▶ Data for the task
-- Opening Marker --

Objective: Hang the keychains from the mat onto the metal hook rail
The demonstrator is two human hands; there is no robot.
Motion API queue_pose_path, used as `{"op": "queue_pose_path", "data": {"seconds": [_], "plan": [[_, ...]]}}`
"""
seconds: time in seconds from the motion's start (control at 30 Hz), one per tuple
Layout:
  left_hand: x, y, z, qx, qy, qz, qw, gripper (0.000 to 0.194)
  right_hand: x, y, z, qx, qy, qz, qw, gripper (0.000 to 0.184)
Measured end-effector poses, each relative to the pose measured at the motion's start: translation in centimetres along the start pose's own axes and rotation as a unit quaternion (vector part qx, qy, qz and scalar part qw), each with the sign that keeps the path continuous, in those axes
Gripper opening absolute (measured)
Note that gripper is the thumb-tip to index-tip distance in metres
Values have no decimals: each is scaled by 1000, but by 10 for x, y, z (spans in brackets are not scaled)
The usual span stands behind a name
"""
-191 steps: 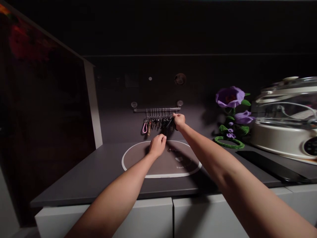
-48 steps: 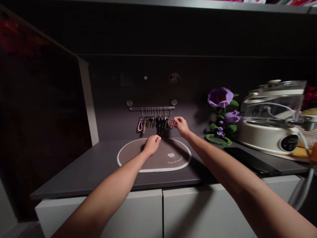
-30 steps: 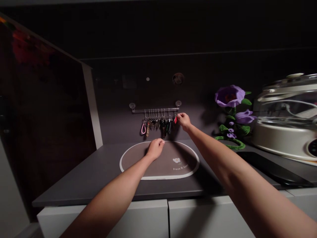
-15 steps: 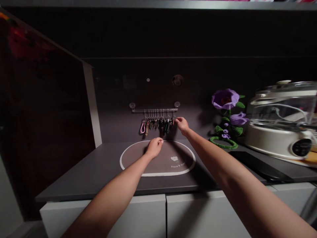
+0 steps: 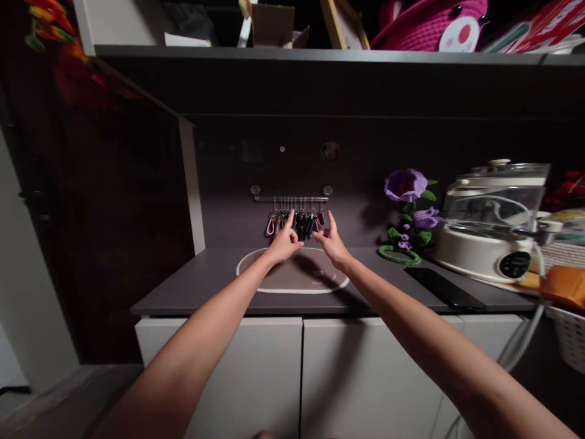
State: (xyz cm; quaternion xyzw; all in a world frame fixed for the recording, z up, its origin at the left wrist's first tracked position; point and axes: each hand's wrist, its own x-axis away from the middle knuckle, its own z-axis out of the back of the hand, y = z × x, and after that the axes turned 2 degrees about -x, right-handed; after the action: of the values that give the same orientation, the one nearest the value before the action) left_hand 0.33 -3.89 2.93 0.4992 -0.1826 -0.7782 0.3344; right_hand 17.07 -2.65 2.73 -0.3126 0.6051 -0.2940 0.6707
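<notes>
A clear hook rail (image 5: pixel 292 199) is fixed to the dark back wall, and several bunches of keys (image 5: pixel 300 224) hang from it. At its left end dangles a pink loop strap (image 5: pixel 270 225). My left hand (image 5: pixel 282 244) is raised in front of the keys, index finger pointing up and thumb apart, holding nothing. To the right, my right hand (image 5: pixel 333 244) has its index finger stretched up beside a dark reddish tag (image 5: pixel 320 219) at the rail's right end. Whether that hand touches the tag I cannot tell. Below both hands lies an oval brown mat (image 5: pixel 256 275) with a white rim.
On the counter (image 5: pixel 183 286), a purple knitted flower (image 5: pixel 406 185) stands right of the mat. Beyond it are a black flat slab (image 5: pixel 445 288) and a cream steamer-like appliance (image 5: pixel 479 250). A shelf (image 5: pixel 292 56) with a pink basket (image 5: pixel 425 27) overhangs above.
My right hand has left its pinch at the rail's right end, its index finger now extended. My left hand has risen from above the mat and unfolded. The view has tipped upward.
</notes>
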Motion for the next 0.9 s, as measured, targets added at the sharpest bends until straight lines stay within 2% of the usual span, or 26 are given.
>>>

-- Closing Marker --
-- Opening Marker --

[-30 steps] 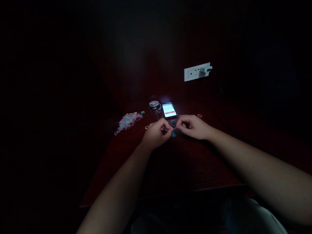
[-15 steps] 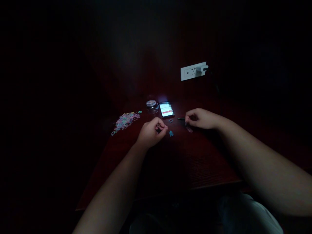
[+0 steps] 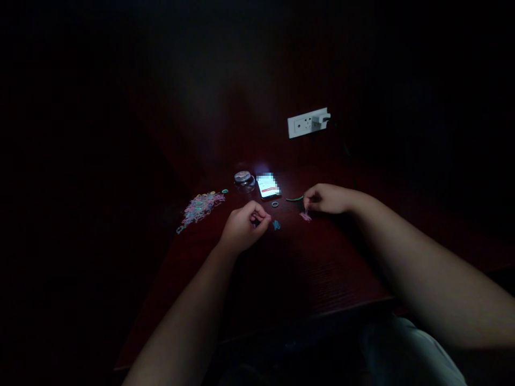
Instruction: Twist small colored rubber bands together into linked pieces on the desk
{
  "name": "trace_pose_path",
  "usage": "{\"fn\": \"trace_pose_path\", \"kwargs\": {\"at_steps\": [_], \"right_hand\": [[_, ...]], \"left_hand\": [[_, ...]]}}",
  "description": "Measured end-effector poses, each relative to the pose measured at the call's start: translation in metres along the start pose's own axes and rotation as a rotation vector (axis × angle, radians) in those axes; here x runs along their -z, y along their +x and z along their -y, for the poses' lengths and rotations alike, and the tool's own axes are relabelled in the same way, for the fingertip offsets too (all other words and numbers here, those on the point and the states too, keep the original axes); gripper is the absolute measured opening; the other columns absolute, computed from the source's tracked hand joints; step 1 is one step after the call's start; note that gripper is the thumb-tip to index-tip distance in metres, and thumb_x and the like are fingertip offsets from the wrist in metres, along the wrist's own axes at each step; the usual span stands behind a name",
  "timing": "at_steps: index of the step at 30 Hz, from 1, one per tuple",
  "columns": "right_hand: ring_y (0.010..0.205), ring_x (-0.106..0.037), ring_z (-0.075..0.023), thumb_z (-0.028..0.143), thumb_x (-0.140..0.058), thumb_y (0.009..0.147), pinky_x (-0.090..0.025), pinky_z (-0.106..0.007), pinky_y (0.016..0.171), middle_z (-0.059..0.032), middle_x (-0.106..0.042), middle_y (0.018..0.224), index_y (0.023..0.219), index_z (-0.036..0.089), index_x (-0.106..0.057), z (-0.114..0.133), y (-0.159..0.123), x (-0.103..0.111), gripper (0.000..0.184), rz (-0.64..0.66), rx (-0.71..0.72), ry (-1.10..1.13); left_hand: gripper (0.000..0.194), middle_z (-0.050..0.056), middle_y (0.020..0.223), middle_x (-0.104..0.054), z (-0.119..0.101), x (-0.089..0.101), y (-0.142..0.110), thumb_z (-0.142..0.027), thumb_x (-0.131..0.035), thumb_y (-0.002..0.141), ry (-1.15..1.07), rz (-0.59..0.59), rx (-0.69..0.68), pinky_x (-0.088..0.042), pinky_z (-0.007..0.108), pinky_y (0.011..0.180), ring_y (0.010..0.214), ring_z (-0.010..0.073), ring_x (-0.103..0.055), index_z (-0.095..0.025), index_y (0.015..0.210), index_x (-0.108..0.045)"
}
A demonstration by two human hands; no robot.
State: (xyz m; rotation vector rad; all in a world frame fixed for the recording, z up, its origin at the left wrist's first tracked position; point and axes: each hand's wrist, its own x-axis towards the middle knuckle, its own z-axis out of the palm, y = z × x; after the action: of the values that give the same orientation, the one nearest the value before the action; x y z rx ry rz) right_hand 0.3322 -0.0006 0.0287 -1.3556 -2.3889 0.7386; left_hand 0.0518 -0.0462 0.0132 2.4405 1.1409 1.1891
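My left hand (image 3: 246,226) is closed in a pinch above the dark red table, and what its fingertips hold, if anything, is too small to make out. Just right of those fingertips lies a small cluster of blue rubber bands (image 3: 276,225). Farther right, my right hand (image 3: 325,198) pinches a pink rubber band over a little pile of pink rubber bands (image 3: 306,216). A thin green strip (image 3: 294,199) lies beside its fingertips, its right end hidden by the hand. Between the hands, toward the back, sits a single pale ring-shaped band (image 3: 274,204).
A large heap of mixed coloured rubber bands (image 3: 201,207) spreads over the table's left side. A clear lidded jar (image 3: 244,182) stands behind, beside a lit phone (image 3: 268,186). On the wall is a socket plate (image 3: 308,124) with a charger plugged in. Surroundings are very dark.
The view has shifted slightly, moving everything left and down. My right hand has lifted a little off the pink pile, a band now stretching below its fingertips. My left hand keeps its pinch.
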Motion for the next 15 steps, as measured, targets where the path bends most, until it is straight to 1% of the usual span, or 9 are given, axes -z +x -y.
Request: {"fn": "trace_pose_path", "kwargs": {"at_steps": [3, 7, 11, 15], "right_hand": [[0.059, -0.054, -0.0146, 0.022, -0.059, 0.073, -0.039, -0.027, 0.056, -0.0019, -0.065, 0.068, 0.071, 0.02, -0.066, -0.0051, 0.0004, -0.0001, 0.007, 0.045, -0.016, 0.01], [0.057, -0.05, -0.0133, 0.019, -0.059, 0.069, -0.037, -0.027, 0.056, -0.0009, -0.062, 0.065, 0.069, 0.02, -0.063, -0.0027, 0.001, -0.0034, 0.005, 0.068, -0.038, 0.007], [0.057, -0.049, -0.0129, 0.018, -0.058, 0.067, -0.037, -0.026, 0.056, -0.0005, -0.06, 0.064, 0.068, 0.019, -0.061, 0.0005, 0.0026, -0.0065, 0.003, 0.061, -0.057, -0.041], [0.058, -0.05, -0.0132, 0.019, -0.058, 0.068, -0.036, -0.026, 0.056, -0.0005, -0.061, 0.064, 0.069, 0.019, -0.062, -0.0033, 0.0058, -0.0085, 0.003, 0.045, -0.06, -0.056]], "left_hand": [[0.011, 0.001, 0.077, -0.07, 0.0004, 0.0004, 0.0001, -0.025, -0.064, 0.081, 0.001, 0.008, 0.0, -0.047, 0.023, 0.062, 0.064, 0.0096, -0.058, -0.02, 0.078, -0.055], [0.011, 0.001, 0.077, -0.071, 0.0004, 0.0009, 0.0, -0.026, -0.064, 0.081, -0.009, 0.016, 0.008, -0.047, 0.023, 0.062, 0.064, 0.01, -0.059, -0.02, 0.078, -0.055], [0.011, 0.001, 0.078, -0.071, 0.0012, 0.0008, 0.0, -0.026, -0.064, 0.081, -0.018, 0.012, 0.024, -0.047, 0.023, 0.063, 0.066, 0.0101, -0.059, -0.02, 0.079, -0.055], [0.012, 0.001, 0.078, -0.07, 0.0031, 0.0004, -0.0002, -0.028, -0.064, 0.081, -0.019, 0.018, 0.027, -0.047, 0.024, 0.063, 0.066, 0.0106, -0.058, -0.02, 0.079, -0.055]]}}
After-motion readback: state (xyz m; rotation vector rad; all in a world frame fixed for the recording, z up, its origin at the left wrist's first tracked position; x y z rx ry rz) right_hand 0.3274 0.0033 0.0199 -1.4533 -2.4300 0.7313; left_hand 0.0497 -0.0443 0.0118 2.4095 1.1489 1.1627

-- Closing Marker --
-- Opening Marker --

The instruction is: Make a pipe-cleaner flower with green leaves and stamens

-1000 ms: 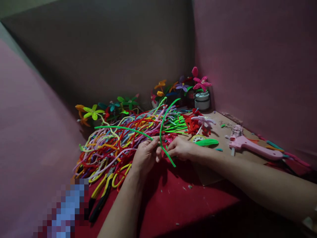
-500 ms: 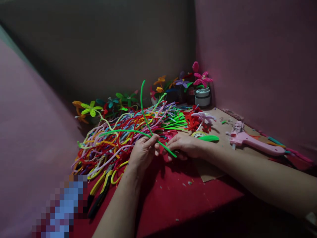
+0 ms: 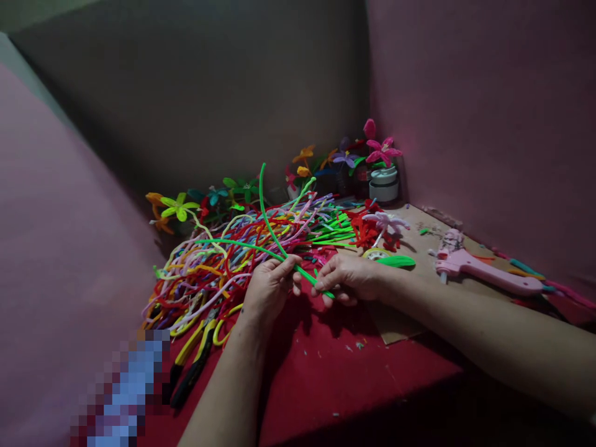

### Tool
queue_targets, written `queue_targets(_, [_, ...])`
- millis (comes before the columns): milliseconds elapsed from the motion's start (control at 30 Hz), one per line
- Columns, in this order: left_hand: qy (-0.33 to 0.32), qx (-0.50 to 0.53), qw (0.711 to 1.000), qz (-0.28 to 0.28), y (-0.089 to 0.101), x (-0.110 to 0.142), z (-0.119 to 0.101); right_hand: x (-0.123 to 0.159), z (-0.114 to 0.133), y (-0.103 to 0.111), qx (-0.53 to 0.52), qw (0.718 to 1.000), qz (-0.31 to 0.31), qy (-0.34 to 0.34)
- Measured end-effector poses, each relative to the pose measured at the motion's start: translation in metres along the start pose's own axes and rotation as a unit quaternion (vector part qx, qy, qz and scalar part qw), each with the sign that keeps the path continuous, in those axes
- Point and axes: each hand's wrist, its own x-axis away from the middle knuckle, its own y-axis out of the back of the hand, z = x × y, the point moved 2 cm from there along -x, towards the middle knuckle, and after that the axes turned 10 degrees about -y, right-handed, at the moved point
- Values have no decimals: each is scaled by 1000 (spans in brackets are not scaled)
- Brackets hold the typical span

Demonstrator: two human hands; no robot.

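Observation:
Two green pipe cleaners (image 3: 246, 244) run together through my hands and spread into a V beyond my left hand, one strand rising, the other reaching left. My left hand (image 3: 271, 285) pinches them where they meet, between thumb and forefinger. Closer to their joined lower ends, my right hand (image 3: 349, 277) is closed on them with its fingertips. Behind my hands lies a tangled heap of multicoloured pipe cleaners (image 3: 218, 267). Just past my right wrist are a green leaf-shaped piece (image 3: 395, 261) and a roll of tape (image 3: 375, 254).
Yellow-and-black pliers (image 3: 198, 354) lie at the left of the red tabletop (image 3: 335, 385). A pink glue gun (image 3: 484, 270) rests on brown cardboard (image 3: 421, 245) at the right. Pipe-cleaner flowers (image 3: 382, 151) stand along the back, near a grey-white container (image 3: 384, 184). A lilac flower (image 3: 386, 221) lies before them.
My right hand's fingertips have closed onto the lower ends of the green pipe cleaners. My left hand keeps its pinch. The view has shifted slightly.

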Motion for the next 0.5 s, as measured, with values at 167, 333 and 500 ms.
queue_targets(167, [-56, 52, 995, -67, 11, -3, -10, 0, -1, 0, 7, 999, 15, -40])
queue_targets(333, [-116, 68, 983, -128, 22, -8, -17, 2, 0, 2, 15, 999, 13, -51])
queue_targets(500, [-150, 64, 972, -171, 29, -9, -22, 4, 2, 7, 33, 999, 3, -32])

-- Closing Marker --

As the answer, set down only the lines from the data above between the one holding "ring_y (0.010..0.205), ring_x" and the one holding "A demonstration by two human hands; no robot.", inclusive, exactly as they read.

▶ Final answer
  "columns": "right_hand: ring_y (0.010..0.205), ring_x (-0.106..0.037), ring_z (-0.075..0.023), thumb_z (-0.028..0.143), thumb_x (-0.140..0.058), thumb_y (0.009..0.147), pinky_x (-0.090..0.025), pinky_z (-0.106..0.007), pinky_y (0.016..0.171), middle_z (-0.059..0.032), middle_x (-0.106..0.042), middle_y (0.018..0.224), index_y (0.023..0.219), index_z (-0.036..0.089), index_x (-0.106..0.057), z (-0.114..0.133), y (-0.159..0.123), x (-0.103..0.111), gripper (0.000..0.184), rz (-0.64..0.66), rx (-0.71..0.72), ry (-1.10..1.13); left_hand: gripper (0.000..0.194), middle_z (-0.050..0.056), middle_y (0.020..0.223), middle_x (-0.104..0.054), z (-0.119..0.101), x (-0.089..0.101), y (-0.142..0.110), thumb_z (-0.142..0.027), thumb_x (-0.131..0.035), thumb_y (-0.002..0.141), ry (-1.15..1.07), rz (-0.59..0.59), rx (-0.69..0.68), pinky_x (-0.088..0.042), pinky_z (-0.007..0.108), pinky_y (0.011..0.180), ring_y (0.010..0.214), ring_z (-0.010..0.073), ring_x (-0.103..0.055), index_z (-0.095..0.025), index_y (0.015..0.210), index_x (-0.108..0.045)"
}
A demonstration by two human hands; no robot.

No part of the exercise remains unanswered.